### Assignment
Across all of the records below, determine the number of lines containing the string "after"; reply with that number only.

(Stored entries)
# # # #

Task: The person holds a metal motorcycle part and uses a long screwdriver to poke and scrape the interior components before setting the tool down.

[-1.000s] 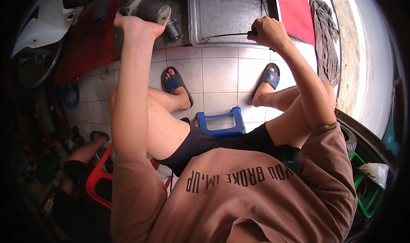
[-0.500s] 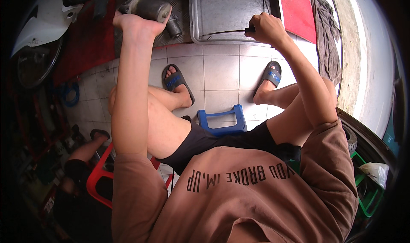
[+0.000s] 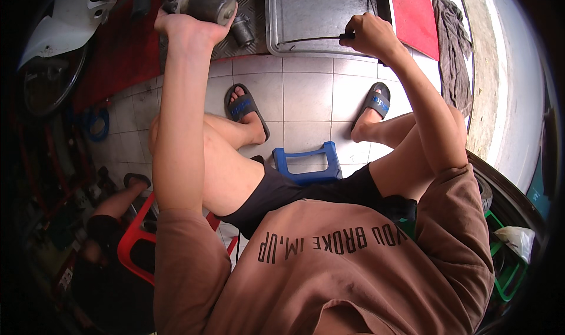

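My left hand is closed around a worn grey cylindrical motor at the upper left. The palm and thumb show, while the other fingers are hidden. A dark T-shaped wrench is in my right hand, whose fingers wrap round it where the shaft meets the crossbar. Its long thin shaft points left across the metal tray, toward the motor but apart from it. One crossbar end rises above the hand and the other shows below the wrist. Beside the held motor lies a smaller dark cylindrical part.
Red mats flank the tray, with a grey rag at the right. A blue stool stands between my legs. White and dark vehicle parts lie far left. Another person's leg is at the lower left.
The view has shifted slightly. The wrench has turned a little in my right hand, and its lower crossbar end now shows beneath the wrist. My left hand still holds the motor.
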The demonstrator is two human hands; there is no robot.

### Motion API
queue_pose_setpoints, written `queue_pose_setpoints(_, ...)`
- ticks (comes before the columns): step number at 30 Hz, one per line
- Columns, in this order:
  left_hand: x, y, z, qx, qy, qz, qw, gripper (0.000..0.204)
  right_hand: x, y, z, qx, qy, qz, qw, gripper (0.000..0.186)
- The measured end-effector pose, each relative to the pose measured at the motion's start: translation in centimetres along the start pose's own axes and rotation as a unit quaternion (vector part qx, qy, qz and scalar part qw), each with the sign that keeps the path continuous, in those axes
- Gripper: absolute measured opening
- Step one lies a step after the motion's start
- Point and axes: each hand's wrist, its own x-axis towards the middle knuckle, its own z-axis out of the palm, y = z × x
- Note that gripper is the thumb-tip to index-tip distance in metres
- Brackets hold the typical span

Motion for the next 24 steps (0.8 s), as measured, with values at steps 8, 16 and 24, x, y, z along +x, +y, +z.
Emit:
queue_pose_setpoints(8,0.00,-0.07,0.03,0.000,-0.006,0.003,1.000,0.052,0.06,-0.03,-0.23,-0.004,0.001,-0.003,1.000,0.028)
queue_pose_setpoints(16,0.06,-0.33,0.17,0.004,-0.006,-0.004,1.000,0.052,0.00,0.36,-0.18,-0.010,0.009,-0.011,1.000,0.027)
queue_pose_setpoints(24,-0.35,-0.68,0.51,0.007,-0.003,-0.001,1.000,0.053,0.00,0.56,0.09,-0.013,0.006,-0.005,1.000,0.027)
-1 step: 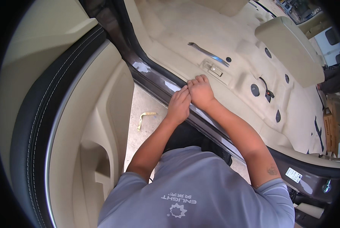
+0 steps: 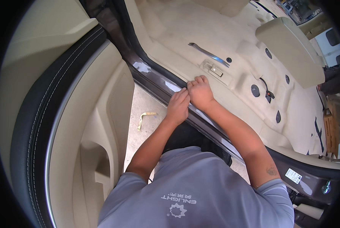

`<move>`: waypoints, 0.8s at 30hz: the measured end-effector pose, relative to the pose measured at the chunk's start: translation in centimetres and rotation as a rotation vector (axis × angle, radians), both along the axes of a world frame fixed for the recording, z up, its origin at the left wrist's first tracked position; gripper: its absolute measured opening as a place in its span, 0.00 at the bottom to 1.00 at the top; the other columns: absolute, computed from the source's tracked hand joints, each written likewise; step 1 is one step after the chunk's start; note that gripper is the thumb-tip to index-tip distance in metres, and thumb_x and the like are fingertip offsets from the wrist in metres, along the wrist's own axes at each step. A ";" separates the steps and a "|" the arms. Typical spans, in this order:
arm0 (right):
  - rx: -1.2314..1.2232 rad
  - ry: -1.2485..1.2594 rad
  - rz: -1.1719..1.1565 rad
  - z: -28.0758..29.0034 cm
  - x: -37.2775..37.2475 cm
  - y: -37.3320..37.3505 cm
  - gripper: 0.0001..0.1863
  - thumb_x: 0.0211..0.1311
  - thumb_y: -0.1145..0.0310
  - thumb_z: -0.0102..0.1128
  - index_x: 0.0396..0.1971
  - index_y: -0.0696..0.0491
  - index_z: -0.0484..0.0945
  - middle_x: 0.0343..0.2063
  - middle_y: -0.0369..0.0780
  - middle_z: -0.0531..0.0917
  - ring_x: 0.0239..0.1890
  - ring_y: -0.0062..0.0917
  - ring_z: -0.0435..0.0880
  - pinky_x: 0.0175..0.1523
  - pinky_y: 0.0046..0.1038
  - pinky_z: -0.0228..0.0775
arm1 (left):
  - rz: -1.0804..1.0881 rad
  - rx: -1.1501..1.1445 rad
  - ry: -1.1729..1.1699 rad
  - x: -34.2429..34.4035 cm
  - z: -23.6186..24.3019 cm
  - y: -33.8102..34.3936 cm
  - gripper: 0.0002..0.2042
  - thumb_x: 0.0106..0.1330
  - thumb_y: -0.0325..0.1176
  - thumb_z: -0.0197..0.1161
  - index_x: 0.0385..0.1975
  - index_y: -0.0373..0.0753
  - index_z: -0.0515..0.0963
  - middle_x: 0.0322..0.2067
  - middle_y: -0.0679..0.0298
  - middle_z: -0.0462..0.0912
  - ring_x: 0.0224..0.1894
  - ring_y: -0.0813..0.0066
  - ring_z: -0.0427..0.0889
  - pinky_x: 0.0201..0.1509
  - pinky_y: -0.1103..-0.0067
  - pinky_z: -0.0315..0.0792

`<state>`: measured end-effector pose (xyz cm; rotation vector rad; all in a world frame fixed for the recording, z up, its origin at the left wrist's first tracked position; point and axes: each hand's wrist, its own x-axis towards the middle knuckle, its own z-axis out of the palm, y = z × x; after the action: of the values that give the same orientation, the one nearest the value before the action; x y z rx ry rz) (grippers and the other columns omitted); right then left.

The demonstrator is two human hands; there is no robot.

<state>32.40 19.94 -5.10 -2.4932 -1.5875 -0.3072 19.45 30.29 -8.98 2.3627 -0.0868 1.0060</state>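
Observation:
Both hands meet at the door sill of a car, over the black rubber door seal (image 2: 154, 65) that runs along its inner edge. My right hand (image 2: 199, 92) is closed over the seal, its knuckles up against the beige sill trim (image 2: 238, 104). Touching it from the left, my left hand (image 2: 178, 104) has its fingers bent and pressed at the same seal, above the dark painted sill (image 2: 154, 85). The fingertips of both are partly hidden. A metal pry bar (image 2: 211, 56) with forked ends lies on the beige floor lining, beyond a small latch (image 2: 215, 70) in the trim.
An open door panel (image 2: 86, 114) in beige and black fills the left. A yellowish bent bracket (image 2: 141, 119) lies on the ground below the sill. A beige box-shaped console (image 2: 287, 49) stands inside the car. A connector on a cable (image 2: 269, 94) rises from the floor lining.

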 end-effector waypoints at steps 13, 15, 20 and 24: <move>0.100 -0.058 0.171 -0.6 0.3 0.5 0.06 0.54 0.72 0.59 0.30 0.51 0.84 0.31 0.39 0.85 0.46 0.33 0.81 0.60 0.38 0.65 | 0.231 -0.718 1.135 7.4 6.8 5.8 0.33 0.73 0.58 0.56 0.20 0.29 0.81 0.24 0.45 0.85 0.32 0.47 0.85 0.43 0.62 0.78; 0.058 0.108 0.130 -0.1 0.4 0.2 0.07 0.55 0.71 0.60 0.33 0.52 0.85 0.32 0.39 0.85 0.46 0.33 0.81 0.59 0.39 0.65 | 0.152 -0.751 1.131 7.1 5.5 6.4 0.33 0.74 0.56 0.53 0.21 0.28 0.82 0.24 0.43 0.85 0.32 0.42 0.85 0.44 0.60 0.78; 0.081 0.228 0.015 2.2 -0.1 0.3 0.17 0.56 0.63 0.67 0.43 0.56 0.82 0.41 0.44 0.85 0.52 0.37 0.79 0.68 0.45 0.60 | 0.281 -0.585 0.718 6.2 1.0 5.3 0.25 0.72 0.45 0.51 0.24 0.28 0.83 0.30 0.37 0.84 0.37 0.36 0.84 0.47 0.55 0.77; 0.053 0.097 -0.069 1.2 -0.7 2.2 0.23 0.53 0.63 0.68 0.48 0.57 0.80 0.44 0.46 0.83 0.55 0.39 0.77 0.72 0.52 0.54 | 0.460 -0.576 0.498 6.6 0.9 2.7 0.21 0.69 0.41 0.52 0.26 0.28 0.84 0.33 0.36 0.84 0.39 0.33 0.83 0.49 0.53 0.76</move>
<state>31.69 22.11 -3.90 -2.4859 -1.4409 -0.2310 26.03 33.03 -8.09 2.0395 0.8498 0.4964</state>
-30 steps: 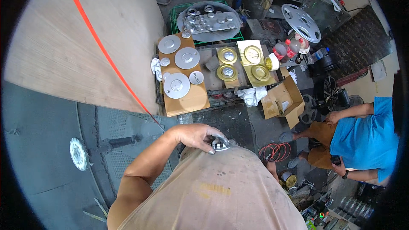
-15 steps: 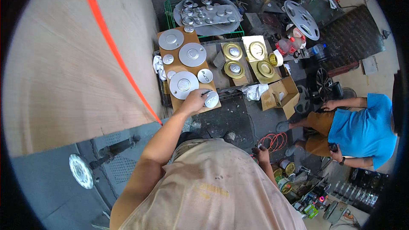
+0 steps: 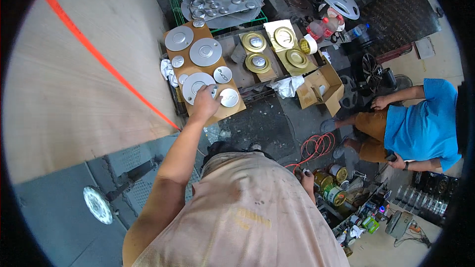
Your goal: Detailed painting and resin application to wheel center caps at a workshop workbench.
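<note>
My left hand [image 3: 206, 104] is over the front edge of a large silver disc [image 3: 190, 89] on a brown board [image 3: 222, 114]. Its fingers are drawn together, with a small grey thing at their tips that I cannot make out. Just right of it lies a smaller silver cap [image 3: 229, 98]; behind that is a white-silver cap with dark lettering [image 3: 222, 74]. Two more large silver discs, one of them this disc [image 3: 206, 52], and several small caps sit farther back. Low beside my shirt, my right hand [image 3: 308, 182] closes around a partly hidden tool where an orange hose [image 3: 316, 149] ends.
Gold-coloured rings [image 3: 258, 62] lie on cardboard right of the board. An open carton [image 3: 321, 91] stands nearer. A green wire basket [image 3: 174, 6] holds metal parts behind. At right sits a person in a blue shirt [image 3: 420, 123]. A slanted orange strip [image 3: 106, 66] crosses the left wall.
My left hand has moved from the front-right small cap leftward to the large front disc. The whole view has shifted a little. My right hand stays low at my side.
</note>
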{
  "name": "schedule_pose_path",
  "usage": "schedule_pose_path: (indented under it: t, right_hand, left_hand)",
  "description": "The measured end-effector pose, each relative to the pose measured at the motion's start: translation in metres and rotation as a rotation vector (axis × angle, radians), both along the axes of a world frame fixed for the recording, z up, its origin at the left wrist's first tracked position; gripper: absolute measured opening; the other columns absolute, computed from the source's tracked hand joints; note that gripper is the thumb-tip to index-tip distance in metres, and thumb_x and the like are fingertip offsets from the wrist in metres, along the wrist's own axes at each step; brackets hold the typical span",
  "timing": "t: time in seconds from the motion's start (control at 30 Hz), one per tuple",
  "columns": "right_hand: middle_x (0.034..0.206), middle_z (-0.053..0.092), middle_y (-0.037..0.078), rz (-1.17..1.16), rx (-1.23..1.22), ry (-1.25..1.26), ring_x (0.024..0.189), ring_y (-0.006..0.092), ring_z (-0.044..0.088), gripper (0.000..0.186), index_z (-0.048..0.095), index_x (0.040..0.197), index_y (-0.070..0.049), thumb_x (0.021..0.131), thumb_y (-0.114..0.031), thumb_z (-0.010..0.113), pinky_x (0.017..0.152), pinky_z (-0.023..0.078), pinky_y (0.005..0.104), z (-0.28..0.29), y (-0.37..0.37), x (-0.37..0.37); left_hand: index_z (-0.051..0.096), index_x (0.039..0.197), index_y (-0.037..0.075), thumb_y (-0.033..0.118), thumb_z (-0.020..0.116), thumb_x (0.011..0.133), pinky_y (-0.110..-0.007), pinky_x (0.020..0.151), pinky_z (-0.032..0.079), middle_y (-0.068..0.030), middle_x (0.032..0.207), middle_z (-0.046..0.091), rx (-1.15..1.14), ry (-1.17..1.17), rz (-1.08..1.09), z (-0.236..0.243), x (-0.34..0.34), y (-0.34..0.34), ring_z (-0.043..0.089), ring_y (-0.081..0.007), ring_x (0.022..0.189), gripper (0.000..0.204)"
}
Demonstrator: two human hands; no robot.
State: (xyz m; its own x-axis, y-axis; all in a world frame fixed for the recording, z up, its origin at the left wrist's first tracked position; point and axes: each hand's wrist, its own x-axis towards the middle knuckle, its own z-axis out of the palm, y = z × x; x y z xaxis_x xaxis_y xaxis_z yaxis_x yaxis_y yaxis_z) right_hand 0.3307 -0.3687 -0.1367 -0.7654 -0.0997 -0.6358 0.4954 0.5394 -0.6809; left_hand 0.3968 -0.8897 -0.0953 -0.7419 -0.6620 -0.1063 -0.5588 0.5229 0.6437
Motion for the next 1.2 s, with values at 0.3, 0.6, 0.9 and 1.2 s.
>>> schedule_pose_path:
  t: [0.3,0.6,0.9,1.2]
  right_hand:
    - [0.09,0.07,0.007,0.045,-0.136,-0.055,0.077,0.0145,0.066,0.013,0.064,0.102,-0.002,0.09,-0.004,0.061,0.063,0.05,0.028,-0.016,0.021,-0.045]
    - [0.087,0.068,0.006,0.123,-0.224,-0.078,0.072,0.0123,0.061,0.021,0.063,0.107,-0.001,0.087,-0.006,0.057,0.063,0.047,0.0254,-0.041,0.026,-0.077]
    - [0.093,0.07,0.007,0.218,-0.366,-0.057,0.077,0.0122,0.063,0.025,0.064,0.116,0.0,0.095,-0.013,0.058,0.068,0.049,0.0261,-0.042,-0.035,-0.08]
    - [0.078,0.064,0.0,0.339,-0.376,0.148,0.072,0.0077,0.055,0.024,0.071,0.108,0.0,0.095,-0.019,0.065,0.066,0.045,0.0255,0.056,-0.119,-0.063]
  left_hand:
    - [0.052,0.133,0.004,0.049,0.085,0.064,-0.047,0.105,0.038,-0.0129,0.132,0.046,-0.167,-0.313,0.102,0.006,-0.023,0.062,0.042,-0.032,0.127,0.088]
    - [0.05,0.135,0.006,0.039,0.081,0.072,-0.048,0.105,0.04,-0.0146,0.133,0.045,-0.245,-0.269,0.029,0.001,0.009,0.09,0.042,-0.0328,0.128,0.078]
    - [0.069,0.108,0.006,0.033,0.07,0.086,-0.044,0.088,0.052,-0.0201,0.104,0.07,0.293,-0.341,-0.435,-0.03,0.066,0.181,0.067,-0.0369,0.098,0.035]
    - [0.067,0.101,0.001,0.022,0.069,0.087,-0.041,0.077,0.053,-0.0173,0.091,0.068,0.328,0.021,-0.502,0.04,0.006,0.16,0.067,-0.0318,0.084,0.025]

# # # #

### Answer area
3